**TASK DESCRIPTION:**
In the listing below, the line containing "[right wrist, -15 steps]" marks the end; copy exactly every line from the first through that one.

**INFORMATION SHOWN:**
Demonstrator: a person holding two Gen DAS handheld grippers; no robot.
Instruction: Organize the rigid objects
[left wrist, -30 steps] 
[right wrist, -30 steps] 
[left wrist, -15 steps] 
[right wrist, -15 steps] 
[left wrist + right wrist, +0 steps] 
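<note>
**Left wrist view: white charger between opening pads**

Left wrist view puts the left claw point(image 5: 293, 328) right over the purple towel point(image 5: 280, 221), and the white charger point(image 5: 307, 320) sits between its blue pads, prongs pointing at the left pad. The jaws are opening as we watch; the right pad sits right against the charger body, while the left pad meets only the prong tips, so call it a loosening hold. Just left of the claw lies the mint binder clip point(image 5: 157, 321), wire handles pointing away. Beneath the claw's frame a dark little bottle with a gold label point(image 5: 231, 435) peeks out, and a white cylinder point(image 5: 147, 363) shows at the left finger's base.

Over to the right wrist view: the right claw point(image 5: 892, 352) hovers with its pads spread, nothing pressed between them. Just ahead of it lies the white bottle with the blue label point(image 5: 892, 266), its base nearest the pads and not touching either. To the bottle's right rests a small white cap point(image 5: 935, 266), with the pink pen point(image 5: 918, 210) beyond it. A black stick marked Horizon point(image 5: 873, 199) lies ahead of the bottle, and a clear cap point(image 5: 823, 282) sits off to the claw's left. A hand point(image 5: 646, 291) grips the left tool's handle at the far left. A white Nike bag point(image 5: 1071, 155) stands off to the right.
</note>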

**SOLUTION FOR THIS PROBLEM:**
Demonstrator: a person holding two Gen DAS handheld grippers; no robot.
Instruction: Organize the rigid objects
[left wrist, -30 steps] 
[right wrist, -30 steps] 
[left wrist, -15 steps] 
[right wrist, -15 steps] 

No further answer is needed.